When I was in my early teens, my parents decided to give me a lump sum clothing allowance per year. They thought it would teach me about budgeting and financial decision making. Instead, I blew every dollar on riding lessons and shows. Which, in and of itself, is financial decision making at its finest. Can we say ‘priorities’?
Not wanting my parents to wonder why I never bought clothes, especially when I was still going through growth spurts, I started shopping at our local Salvation Army. What began out of necessity turned into a love and a treasure-hunting pastime. It even led to a career in fashion – which means I still shop at thrift stores out of necessity. Wink. Sigh.
Thrifting, often touted as environmentally friendly and good for the wallet, is also tedious and discouraging. The most common gripe I get from my friends is: “I don’t know how you find such good stuff! Every time I go it’s just a bunch of crap.” This is true. Sometimes, there is just weird stuff from 10 years ago that is not vintage but also not current. Thrift stores also smell like your grandma, but in a bad way. The fluorescent lighting does not contribute to a great shopping experience.
That being said, there are gems to be found. My favorite finds include a mint condition pair of Pikeur breeches, an Australian Outback oilskin coat, Hunter boots, Lululemon hoodies, and some very unique belts for next to nothing. Oh, and a pile of Nike polo shirts, which I have since sold at a consignment tack shop for a profit.
Are you hooked yet?
At the end of the day, you’re just giving someone’s castaway a second life.
Thrifting is one style secret I am all too excited to share. It’s a fun way to experiment with your personal style, and dress in clothing you otherwise would never have been able to afford. Allow me to impart my insider secrets:
No list, only surprises
You can’t walk into a thrift store with a shopping list – that’s a one-way ticket to frustration. Be open to finding things you don’t immediately need or weren’t looking for. Maybe you’re searching for a barn jacket, but you find a polo shirt instead. You should probably just buy the polo and stow it away for summer. It’s only $3, after all.
Shop little, shop often
Most of my great finds have come from the era when I lived two minutes away from a massive Value Village. I would stop by for 10 minutes on my way home from work or the barn once a week to do a quick once-over. Sometimes I would leave with nothing, sometimes with a cute mug, and every once and awhile with a brand-name piece bought for pennies on the dollar.
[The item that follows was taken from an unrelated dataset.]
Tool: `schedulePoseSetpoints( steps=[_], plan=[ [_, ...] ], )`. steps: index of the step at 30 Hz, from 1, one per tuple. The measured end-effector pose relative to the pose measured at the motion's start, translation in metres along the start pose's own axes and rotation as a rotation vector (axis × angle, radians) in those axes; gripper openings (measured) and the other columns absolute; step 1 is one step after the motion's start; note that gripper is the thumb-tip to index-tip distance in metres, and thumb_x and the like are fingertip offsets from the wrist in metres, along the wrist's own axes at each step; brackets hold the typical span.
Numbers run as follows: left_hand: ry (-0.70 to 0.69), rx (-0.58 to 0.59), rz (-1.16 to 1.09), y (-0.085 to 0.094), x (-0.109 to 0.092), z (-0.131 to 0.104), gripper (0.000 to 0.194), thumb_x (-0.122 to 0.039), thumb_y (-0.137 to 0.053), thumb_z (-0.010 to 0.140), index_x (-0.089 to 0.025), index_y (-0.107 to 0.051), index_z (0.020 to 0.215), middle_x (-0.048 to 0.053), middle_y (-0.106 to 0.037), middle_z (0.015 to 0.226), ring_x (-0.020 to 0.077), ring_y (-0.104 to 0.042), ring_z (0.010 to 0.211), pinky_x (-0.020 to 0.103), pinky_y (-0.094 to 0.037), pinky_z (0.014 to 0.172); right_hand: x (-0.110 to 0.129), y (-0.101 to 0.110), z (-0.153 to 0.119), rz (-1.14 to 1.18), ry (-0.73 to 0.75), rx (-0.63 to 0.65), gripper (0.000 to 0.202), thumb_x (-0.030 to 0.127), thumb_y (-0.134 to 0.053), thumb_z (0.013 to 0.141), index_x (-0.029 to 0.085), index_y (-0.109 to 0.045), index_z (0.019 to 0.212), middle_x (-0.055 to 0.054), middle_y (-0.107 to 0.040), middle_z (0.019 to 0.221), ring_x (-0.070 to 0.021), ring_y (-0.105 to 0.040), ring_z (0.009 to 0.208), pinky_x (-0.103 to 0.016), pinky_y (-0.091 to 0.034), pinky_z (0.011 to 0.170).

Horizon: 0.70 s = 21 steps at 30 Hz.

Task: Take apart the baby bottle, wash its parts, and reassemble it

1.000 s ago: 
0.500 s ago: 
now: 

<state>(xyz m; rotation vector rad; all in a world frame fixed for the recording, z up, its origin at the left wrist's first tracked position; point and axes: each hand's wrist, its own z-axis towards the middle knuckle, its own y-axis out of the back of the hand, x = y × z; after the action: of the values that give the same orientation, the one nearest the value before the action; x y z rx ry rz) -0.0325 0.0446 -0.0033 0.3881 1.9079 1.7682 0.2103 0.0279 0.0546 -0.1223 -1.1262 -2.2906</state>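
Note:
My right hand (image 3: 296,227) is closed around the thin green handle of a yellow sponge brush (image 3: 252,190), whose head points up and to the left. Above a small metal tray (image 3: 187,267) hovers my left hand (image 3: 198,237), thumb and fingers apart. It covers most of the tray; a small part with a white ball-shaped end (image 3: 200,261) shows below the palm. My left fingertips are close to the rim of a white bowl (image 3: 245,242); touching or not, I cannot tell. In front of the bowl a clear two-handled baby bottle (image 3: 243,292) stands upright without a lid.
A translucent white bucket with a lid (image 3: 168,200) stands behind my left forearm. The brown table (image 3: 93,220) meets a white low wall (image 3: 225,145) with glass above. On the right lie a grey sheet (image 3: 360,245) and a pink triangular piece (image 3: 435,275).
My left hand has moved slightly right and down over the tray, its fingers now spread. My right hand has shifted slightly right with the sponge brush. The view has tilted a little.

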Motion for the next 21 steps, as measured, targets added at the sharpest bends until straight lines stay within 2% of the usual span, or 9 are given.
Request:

I know, everything is so cheap. That doesn’t mean you need to buy it all – I’ve certainly made that mistake. If you are lucky enough to fill up a basket of great finds, take a few moments to re-evaluate before you head to the checkout. You’ll realize those shorts were in fact a little tight and that you’d probably never wear them. And that T-shirt definitely has a mysterious stain you didn’t see when you tried it on.
Look in all the sections
I’ve found great pieces in the men’s section – like a cashmere silk sweater. Remember that people who work at thrift stores are sifting through absolute mountains of stuff. It’s very likely that things get tagged incorrectly or hung in the wrong sections.
Speed is key
Thrifting teaches you about your personal taste, because hemming and hawing about every single T-shirt is going to drive you crazy. In love? Try it on. Hesitating? Put it back on the rack. Eventually, you’ll get to the point when you can walk down an aisle without combing through everything – stopping only when you see a fabric or color or logo that you know you might like.
Enjoy your finds
However ‘nice’ the item you found is, it doesn’t mean that it needs to be hidden away. At the end of the day, you’re just giving someone’s castaway a second life. Who cares if you spill hoof oil all over it. Once, I found a (legit) Louis Vuitton silk scarf at the Value Village I mentioned above. I wore it to the barn, where one of my stylish friends recognized it right away.
“Why are you wearing that to the barn!” she exclaimed. “It’s way too nice!”
“Yeah, but it was $8,” I replied. And you know what? I never actually got it dirty. And the distinctly poncy feeling I got from wearing it while riding was very enjoyable.
When I was on my way back from New York, where I was working at the Longines Masters, I forgot that beautiful scarf in the security checkpoint at Laguardia airport. After getting over the initial disappointment, I forgot all about it. I had definitely gotten my eight bucks worth of enjoyment out of it.
I secretly hope that one of the women working at the airport found it and stole it for herself. I hope she shakes her head at the lady who was so rich that she didn’t care about losing a $1,000 scarf.
Maybe she’ll wonder why it smells faintly of horses.